The history of pro motorcycle road racing has been pretty convoluted over the past decade or so. I was always a “car guy,” and didn’t really have any exposure to motorcycle road racing until I took the job as PR Director for Virginia International Raceway back in 2002. The series was owned and operated by AMA Pro Racing, a division of the American Motorcyclist Association. The series wasn’t making much money and was having trouble getting sponsorships, but all the manufacturers – Honda, Yamaha, Suzuki, Kawasaki, Ducati – were heavily involved with both team support and marketing, and the racing was good. Nicky Hayden won the Superbike title in ’02 on a Honda, just before taking off for Europe and eventually becoming World Champion.

Once Hayden left, it was the Suzuki era in Superbikes, and Mat Mladin and Ben Spies ruled the roost until 2010, when Yamaha took over with Josh Hayes, Josh Herrin and Cameron Beaubier.
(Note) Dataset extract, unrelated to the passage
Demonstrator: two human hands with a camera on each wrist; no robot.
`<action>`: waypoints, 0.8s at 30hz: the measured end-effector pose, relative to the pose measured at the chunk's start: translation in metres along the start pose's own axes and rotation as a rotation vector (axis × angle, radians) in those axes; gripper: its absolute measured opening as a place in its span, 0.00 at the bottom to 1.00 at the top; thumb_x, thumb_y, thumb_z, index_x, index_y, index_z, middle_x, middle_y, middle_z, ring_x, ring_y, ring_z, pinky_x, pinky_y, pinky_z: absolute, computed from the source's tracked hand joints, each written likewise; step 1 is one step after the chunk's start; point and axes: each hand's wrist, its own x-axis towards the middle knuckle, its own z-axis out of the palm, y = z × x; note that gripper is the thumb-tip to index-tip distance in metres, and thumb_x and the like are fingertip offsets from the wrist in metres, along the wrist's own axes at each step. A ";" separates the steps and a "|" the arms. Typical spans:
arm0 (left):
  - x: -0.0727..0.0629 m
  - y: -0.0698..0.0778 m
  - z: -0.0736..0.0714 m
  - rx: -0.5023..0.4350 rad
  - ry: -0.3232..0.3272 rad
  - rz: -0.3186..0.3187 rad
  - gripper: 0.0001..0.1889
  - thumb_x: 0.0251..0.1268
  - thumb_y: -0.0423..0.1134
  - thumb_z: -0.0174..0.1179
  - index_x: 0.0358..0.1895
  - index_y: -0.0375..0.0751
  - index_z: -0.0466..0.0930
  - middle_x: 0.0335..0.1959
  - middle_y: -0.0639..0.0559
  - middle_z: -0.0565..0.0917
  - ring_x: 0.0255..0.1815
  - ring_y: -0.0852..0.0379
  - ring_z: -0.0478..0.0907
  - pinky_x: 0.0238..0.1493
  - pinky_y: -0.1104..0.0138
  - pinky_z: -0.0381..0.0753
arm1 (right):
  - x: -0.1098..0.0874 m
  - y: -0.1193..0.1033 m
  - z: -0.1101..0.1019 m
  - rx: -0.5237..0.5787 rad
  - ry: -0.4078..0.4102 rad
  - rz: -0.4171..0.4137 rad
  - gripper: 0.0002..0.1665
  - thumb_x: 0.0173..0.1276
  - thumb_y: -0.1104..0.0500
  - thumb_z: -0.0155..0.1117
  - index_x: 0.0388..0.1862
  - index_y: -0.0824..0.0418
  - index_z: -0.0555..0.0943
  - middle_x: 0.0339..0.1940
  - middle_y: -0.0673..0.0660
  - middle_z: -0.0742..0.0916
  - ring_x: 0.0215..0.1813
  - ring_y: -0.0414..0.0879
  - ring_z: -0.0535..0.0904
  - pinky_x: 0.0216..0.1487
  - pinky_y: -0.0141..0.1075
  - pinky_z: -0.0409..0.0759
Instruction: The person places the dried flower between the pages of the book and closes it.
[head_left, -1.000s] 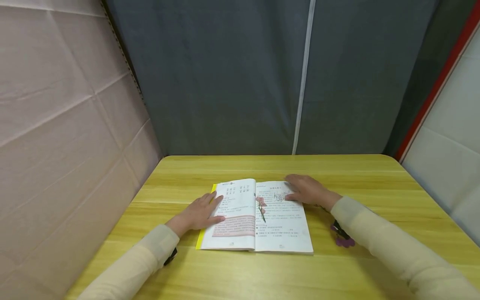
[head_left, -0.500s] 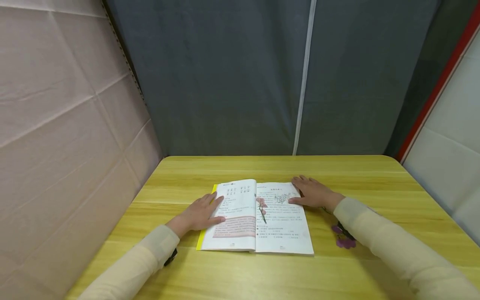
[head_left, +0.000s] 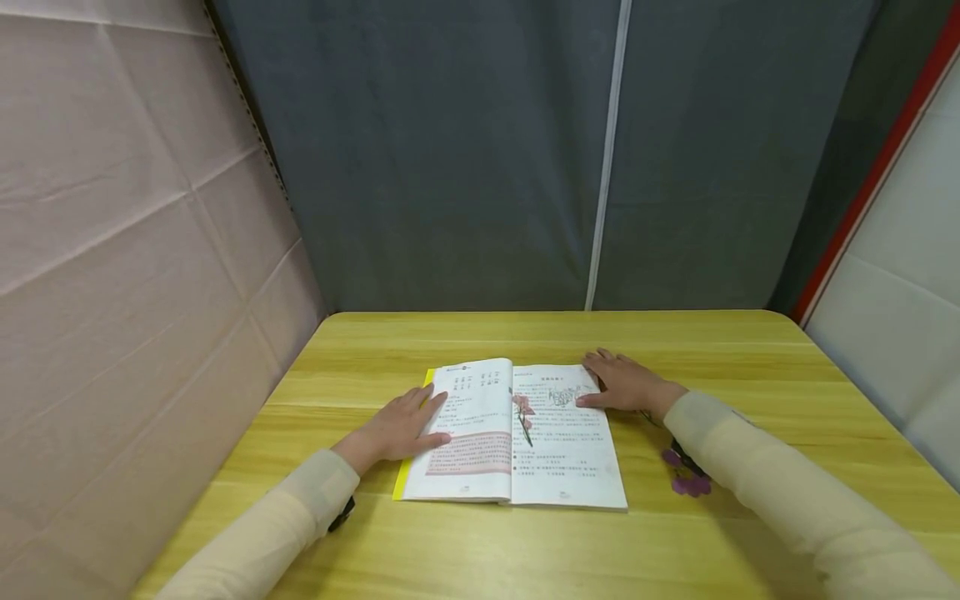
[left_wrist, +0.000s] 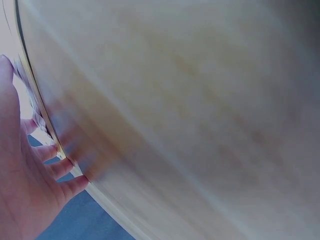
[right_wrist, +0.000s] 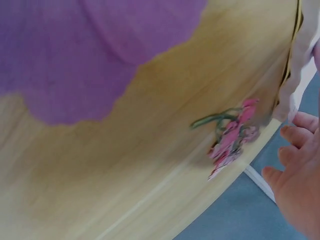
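Pink flower (head_left: 522, 407) on open textbook (head_left: 570, 493); relaxed right hand (head_left: 632, 387) now farther right, baring more drawing (head_left: 564, 397); left hand (head_left: 397, 427) loose

open book (head_left: 498, 419): white pages, dark print, pale pink panel (head_left: 480, 457) on left page, bright yellow cover edge (head_left: 402, 481). flower (head_left: 523, 406) on right page: pink, green stem. petals (head_left: 688, 483): purple. table (head_left: 465, 550): yellow, streaked wood grain. sleeves (head_left: 266, 529): cream. curtain (head_left: 450, 158): dark grey, pale vertical stripe (head_left: 609, 158). side trim (head_left: 870, 192): red.
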 end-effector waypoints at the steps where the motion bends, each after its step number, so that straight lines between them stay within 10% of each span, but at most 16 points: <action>1: 0.000 0.000 0.000 0.000 0.000 0.001 0.46 0.66 0.73 0.39 0.78 0.44 0.49 0.76 0.38 0.51 0.74 0.38 0.52 0.70 0.47 0.54 | 0.000 0.000 0.000 0.000 0.012 -0.005 0.55 0.63 0.32 0.62 0.73 0.70 0.60 0.73 0.71 0.64 0.74 0.70 0.49 0.70 0.61 0.49; 14: 0.001 -0.002 0.000 0.002 0.004 0.004 0.46 0.67 0.72 0.39 0.78 0.44 0.49 0.76 0.38 0.51 0.74 0.38 0.52 0.69 0.47 0.54 | 0.004 -0.021 -0.007 0.052 0.147 0.043 0.46 0.59 0.46 0.74 0.68 0.68 0.66 0.62 0.69 0.77 0.62 0.62 0.73 0.59 0.54 0.71; 24: 0.000 -0.002 -0.001 0.003 0.017 0.022 0.45 0.68 0.71 0.40 0.78 0.43 0.49 0.76 0.36 0.52 0.74 0.37 0.52 0.69 0.47 0.55 | 0.004 -0.038 -0.022 0.499 0.315 0.096 0.38 0.68 0.54 0.67 0.70 0.68 0.64 0.58 0.69 0.77 0.58 0.62 0.73 0.57 0.54 0.73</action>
In 2008, AMA sold the sanctioning, promotional and management rights for its AMA Pro Racing properties to the Daytona Motorsports Group (DMG), which for all intents and purposes was a division of International Speedway Corporation, which owns NASCAR and many of the tracks on which it competes. DMG tried to apply NASCAR-think to motorcycle road racing, and that didn’t work so well. Once of the first things it did was to minimize the participation and influence of the manufacturers. In NASCAR, there was a time when the manufacturers tried to influence the NASCAR rulesmakers, so the manufacturers were minimized. Remember when everyone was a Ford fan, or a Chevy fan, or a MOPAR fan? NASCAR shifted the focus from the manufacturers to the drivers, so today there are Jimmie Johnson fans, or Dale Earnhardt Jr. fans, or Kyle Busch fans, etc.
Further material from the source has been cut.